## THE PROBLEM
Go through the entries below and print, exactly, the lines starting at the one with "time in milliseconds" and ending at the one with "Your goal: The", keeping both ends and no others.

[Saved data entries]
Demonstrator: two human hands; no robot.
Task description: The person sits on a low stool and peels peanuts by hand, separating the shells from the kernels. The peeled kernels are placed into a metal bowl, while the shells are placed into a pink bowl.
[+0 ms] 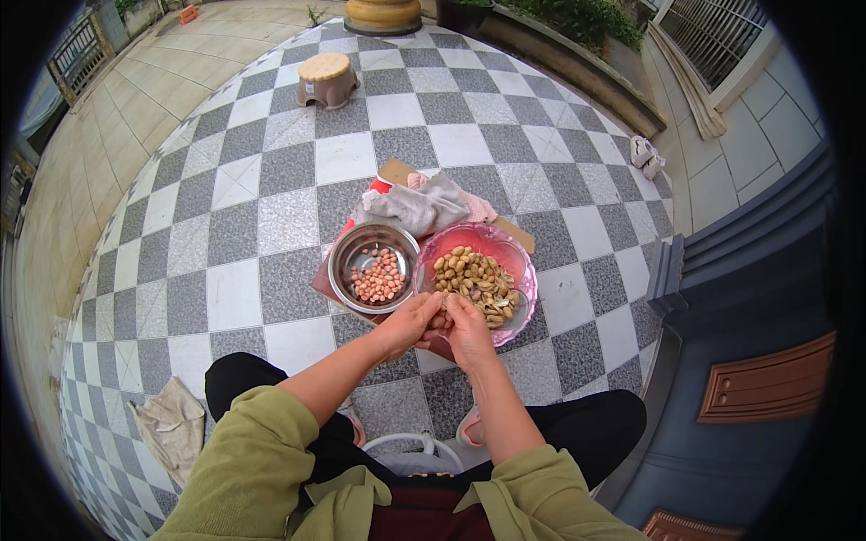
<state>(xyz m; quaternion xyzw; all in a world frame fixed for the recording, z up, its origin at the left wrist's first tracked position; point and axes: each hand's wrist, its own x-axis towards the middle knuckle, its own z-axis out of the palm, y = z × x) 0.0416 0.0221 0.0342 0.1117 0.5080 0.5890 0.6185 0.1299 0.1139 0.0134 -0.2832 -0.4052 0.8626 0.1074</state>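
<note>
My left hand [411,322] and my right hand [469,331] meet at the near edge of a pink plastic bowl [530,297]. Their thumbs and fingertips pinch a small thing between them, probably a peanut in its shell; the fingers mostly hide it. Unshelled peanuts [467,270] and some broken shells [504,287] lie in the pink bowl. To its left, touching or nearly so, stands a stainless steel bowl [336,274] with shelled pinkish peanut kernels [379,278] at its bottom.
Behind the bowls lie a grey cloth [423,206] and a pink cloth [479,206]. Under the bowls is a low red support [325,278]. A stool [327,81] stands farther off on the tiled floor, shoes [646,157] sit at right, and a beige rag [172,422] lies at left.
</note>
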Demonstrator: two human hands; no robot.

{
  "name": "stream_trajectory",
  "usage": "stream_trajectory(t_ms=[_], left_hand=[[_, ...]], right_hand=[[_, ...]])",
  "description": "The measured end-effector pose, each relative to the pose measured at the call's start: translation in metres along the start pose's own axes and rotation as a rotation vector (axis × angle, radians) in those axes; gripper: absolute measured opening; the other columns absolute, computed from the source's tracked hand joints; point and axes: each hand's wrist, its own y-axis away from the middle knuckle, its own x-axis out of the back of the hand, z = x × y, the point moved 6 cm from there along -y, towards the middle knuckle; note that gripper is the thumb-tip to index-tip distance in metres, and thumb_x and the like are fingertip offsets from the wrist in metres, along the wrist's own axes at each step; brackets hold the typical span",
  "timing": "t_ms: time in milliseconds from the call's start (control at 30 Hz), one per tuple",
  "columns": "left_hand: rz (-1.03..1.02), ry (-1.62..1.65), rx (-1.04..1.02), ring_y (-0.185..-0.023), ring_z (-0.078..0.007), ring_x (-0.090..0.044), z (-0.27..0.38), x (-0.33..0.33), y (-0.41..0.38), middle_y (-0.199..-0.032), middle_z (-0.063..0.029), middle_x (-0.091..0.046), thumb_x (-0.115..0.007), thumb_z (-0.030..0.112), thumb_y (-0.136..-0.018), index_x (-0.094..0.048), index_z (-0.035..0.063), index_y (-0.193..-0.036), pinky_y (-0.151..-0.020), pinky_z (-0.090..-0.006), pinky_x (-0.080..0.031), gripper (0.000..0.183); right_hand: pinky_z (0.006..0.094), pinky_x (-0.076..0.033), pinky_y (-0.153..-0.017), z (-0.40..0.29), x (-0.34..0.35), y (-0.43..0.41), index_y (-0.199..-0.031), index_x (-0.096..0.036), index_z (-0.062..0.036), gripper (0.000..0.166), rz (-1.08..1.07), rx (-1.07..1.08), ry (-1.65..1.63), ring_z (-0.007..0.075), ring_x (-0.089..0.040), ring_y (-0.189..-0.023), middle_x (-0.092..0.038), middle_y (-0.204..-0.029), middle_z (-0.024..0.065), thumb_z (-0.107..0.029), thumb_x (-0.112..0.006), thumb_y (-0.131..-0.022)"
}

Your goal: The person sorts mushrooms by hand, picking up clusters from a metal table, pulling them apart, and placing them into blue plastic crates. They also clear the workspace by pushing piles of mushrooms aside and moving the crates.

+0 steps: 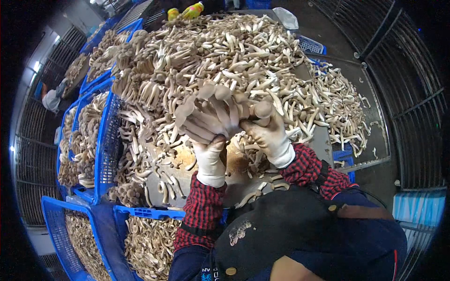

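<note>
Both of my hands wear white gloves with dark-stained fingers, below red-and-black checked sleeves. A cluster of brown-capped mushrooms with thick pale stems (214, 117) is held between them over the table. My left hand (210, 158) grips the cluster's lower left part, thumb on top. At its right side, my right hand (269, 135) has its fingers around some stems, by a round cap. Behind the hands rises a large heap of loose mushrooms (239, 59). Below them, the metal tabletop (239, 191) shows stains and a few scattered mushrooms.
Blue plastic crates (105, 140) with mushroom clusters line the left side. Nearer me, another blue crate (149, 212) holds small loose mushrooms. More mushrooms lie on a metal surface (378, 140) at right. Dark racks (418, 87) stand beyond it. Yellow-patterned sleeves of another person (192, 11) show behind the heap.
</note>
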Motion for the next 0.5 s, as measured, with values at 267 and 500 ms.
stream_trajectory(t_ms=[267, 500], left_hand=[[-0.044, 0.318, 0.459, -0.118, -0.0291, -0.053, -0.020, -0.005, 0.012, -0.127, -0.0108, -0.055, -0.074, 0.024, -0.077, -0.042, 0.0060, -0.136, -0.103, -0.0448, -0.042, 0.069], [0.074, 0.341, 0.434, -0.113, -0.0285, -0.056, -0.032, -0.004, 0.022, -0.127, -0.0108, -0.053, -0.070, 0.015, -0.077, -0.037, 0.0085, -0.139, -0.097, -0.0448, -0.047, 0.070]], right_hand=[[0.0317, -0.049, -0.090, -0.001, 0.000, 0.014, -0.114, -0.053, -0.0004, 0.041, -0.252, -0.105, 0.109, 0.0150, -0.057, -0.110, -0.060, -0.107, 0.0098, 0.011, -0.054, -0.074], [0.0372, -0.048, -0.074, -0.023, -0.008, 0.010, -0.098, -0.056, -0.0002, 0.032, -0.244, 0.332, 0.845, 0.0289, -0.061, -0.077, -0.060, -0.085, 0.0134, -0.020, -0.070, -0.077]])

## ANSWER FOR THE TASK
  "timing": "t_ms: time in milliseconds from the call's start (control at 30 Hz), one per tuple",
  "columns": "left_hand: rz (-1.03..1.02), ry (-1.62..1.65), rx (-1.04..1.02), ring_y (-0.185..-0.023), ring_z (-0.078..0.007), ring_x (-0.090..0.044), z (-0.27..0.38), x (-0.33..0.33), y (-0.41..0.38), middle_y (-0.199..-0.032), middle_z (-0.063..0.029), middle_x (-0.091..0.046), thumb_x (-0.115..0.007), thumb_z (-0.030..0.112), thumb_y (-0.136..-0.018), index_x (-0.094..0.048), index_z (-0.035..0.063), index_y (-0.193..-0.036), pinky_y (-0.151..-0.020), pinky_z (-0.090..-0.006), pinky_x (-0.080..0.031), gripper (0.000..0.183); right_hand: pinky_z (0.006..0.094), pinky_x (-0.076..0.033), pinky_y (-0.153..-0.017), z (-0.40..0.29), x (-0.34..0.35), y (-0.43..0.41), index_y (-0.199..-0.031), index_x (-0.096..0.036), index_z (-0.062..0.036), gripper (0.000..0.166), rz (-1.08..1.07), rx (-1.07..1.08), ry (-1.65..1.63), ring_z (-0.007..0.075), ring_x (-0.089..0.040), ring_y (-0.189..-0.023), middle_x (-0.092..0.038), middle_y (-0.204..-0.029), middle_z (-0.024..0.065), thumb_z (-0.107..0.029), thumb_x (-0.112..0.006), thumb_y (-0.131..-0.022)"
}

Your goal: The person sorts mushrooms by hand, picking up clusters from a metal table, pulling them apart, and placing them into blue plastic crates. They also clear the workspace by pushing piles of mushrooms aside and moving the crates.

With the answer given, the exercise is complete.